Laptops Snowden took to Hong Kong, Russia were a 'diversion'
The four laptop computers that former U.S. spy contractor Edward Snowden carried with him to Hong Kong and Moscow were a "diversion" and contained no secrets, according to an ex-CIA official who met with Snowden in Russia this week, Reuters reported.
The classified documents that Snowden had downloaded from the U.S. National Security Agency were stored on smaller devices, such as hard drives and thumb drives, and they have not been turned over to the Russian or Chinese authorities, said Ray McGovern, a former Central Intelligence Agency analyst.
On Wednesday, Snowden held a six-hour meeting in Moscow with McGovern and three other former U.S. intelligence and law enforcement officials who have all become critics of government surveillance programs.
Snowden, 30, is living in a secret location in Russia, beyond the reach of U.S. authorities who want him on espionage charges because he leaked the details of top-secret electronic spying programs to the media.
He had traveled to Hong Kong in May and later, under pressure from China, flew to Moscow.
U.S. officials have said that they were operating on the assumption that any classified materials downloaded by Snowden have fallen into the hands of China and Russia's spy agencies, though the officials acknowledge they have no proof of this.
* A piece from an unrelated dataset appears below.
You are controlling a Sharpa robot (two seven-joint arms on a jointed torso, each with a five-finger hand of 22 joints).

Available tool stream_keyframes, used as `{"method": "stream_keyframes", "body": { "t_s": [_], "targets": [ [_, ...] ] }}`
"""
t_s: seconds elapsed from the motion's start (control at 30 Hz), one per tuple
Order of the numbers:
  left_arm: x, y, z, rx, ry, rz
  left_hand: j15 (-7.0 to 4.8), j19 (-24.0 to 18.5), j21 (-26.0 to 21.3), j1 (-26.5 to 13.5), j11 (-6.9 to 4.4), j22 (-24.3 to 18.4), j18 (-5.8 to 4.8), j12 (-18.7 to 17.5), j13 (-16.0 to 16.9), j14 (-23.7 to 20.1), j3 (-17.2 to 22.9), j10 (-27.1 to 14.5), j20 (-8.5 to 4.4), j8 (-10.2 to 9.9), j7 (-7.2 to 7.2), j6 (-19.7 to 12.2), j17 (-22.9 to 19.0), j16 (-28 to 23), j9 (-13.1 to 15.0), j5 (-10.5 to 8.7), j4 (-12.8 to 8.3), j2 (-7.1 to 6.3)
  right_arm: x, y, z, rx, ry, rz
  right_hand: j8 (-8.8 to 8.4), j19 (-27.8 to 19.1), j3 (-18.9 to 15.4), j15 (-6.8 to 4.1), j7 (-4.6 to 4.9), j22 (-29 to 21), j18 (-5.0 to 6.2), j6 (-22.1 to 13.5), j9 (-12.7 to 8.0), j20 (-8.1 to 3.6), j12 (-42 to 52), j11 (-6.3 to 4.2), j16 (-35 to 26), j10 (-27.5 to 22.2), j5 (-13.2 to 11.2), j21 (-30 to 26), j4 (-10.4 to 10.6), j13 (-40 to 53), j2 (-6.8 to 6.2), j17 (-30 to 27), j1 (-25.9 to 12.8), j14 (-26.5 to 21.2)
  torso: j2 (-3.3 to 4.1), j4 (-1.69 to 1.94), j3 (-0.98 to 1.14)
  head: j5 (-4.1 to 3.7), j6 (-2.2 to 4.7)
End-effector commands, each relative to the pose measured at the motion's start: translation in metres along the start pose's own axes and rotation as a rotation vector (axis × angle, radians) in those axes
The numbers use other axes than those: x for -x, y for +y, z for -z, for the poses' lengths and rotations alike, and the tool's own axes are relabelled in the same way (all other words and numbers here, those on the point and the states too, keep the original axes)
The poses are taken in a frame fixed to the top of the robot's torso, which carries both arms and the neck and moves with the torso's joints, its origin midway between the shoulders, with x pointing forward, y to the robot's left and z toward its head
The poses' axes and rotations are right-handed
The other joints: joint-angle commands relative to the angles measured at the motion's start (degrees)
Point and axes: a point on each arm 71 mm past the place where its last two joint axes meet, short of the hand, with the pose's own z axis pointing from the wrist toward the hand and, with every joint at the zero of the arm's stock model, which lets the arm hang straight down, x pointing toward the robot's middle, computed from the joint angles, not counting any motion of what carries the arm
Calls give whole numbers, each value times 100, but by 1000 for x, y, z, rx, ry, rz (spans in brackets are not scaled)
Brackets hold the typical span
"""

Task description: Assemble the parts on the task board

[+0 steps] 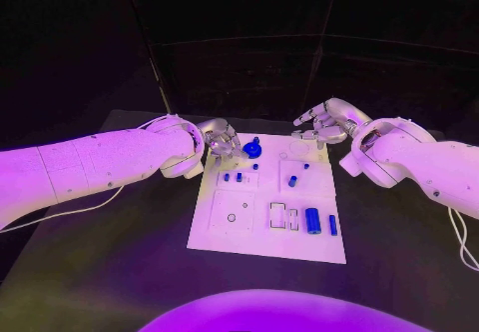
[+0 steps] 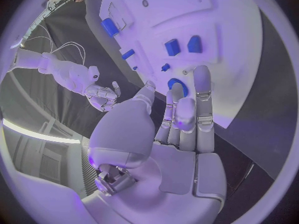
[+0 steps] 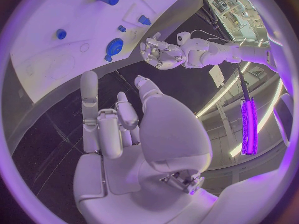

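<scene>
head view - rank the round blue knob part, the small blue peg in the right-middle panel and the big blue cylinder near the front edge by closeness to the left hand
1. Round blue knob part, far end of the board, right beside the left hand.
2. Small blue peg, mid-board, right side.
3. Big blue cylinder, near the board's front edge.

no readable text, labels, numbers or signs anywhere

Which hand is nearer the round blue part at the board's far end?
Left. The left hand sits just beside the round blue part; the right hand hovers farther off, past the board's far right corner.
</scene>
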Motion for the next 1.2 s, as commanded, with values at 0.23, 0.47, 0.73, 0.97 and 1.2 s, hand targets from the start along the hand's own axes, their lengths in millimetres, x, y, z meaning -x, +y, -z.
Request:
{"method": "stream_keyframes", "body": {
  "t_s": [0.23,0.47,0.73,0.97,1.2],
  "targets": [
    [-5,-34,-15,-317,-50,-160,89,-47,-400,938,107,-283,140,-1081,-925,-366,327,-333,147,-833,33,576,-664,-526,-938,7,-623,-240,-1,3,-1,13,3,-2,16,-32,-10,-33,7,-6,77,-28,-7,2,-18,7,-24,-52,15,-39,37,-8,46,-6,17,267,0,-9,-3,-55,26],
    [-15,-43,-28,-380,-31,-333,105,219,-406,1015,147,-328,152,-1643,-1489,-18,344,-322,166,-1299,-2,906,-305,-92,-1460,1,-821,-447,-2,4,-2,16,4,-3,16,-32,-10,-33,7,-6,77,-28,-7,2,-18,7,-24,-52,15,-39,37,-8,46,-6,17,267,6,-1,-6,-73,37],
    [-24,-38,-37,-346,32,-449,41,859,349,940,98,278,70,-1923,-1913,746,335,-104,92,-1656,-65,1203,787,943,-1873,3,-922,-474,-2,5,-2,18,4,-3,16,-32,-10,-33,7,-6,77,-28,-7,2,-18,7,-24,-52,15,-39,37,-8,46,-6,17,267,3,0,-7,-93,49],
    [-29,-36,-42,-315,66,-481,-1,1005,643,915,85,555,28,-2054,-2064,854,336,-140,57,-1764,-75,1275,880,1052,-1996,3,-946,-465,-2,5,-2,20,2,-4,16,-33,-7,-32,7,-12,78,-29,-7,2,-20,8,-24,-55,22,-43,39,-11,49,-6,23,267,2,2,-7,-97,49],
    [-32,-35,-46,-303,82,-493,-17,1072,772,907,72,680,8,-2093,-2142,901,356,-75,38,-1803,-89,1362,897,1082,-2056,3,-958,-431,-2,5,-3,20,0,-4,16,-35,-5,-33,7,-16,78,-30,-7,2,-19,8,-24,-55,28,-45,40,-11,52,-5,27,267,3,-2,-7,-105,52]
  ]
}}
McGovern said Snowden made it clear at their Wednesday meeting that there was "nothing on" his laptops.
The former CIA analyst had traveled to Russia to give Snowden an award for "Integrity in Intelligence." The other Americans who went with him were Coleen Rowley, a former FBI agent; Jesselyn Radack, a former Justice Department official; and Thomas Drake, a former NSA official who the U.S. government had prosecuted for allegedly leaking secrets about an NSA project called "Trailblazer."
In a telephone interview from Moscow, McGovern said Snowden told him that Drake was the "model" for his decision to leak U.S. secrets. The government eventually dropped all but a relatively minor charge against Drake, to which he pleaded guilty.
McGovern said Snowden had "no regrets at all and he said it very convincingly."
Snowden is "well protected" but also said he "can do pretty much what I like" and can "get out and about," according to McGovern.